§ **YOUR INSTRUCTIONS**:
Your reply should contain the whole listing below, repeated exactly, and no images.

§ **THE DATA**:
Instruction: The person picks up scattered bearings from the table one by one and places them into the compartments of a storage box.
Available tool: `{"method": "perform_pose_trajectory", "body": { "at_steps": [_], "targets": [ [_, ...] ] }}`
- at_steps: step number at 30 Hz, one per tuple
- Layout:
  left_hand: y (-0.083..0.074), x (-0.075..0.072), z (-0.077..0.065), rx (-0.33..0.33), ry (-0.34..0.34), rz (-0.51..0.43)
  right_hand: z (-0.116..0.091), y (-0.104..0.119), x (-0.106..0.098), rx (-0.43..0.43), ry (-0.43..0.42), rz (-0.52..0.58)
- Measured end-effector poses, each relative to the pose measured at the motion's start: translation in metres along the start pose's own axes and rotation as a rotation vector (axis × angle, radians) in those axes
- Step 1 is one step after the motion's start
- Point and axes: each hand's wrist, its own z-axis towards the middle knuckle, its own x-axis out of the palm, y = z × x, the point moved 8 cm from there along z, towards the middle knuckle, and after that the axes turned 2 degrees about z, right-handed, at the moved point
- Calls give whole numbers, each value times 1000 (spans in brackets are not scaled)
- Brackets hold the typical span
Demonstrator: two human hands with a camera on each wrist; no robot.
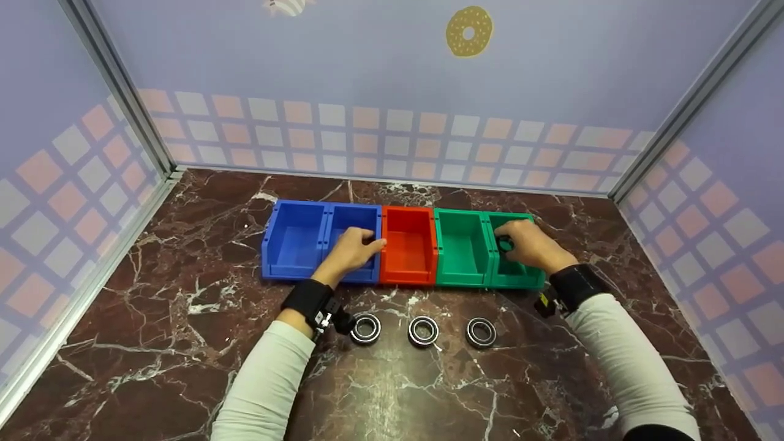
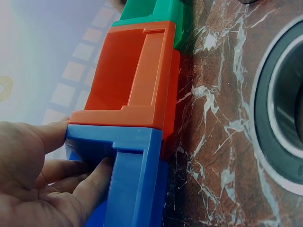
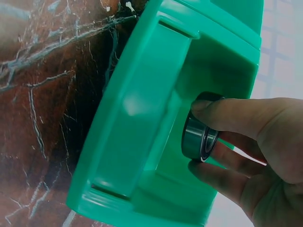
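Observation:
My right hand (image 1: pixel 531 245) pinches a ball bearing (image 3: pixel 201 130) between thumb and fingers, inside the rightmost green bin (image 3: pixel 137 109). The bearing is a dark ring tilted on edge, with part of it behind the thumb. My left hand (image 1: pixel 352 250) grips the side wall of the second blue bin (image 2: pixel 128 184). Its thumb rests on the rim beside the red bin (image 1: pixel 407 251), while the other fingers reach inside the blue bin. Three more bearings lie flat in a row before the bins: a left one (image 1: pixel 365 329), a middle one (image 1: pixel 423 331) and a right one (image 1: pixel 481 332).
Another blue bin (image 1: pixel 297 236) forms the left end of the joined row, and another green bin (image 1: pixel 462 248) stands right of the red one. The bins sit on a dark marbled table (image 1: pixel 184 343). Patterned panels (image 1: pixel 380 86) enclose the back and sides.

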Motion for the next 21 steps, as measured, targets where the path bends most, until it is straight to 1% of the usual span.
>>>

§ **FINISHED TASK**:
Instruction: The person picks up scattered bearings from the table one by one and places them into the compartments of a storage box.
Available tool: `{"method": "perform_pose_trajectory", "body": { "at_steps": [_], "targets": [ [_, ...] ] }}`
- at_steps: step number at 30 Hz, one per tuple
- Layout:
  left_hand: y (-0.083..0.074), x (-0.075..0.072), z (-0.077..0.065), rx (-0.33..0.33), ry (-0.34..0.34), rz (-0.51..0.43)
  right_hand: z (-0.116..0.091), y (-0.104..0.119), x (-0.106..0.098), rx (-0.43..0.43), ry (-0.43..0.42), rz (-0.52..0.58)
- Measured end-effector poses, each relative to the pose measured at the motion's start: translation in metres along the start pose's own axes and rotation as a rotation vector (axis × angle, radians) in those axes
- Step 1 is one step after the motion's start
- Point and axes: each hand's wrist, its own z-axis towards the middle knuckle, its own x-axis out of the palm, y = z × x, the point moved 8 cm from there along z, towards the middle knuckle, and after that the axes turned 2 degrees about z, right-handed, at the moved point
- Calls give whole numbers, each value times 1000 (spans in brackets are not scaled)
- Brackets hold the typical span
Demonstrator: two human hands with a camera on each wrist; no robot.
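Observation:
My right hand (image 1: pixel 531 245) pinches a ball bearing (image 3: pixel 201 130) between thumb and fingers, inside the rightmost green bin (image 3: pixel 137 109). The bearing is a dark ring tilted on edge, with part of it behind the thumb. My left hand (image 1: pixel 352 250) grips the side wall of the second blue bin (image 2: pixel 128 184). Its thumb rests on the rim beside the red bin (image 1: pixel 407 251), while the other fingers reach inside the blue bin. Three more bearings lie flat in a row before the bins: a left one (image 1: pixel 365 329), a middle one (image 1: pixel 423 331) and a right one (image 1: pixel 481 332).
Another blue bin (image 1: pixel 297 236) forms the left end of the joined row, and another green bin (image 1: pixel 462 248) stands right of the red one. The bins sit on a dark marbled table (image 1: pixel 184 343). Patterned panels (image 1: pixel 380 86) enclose the back and sides.
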
Motion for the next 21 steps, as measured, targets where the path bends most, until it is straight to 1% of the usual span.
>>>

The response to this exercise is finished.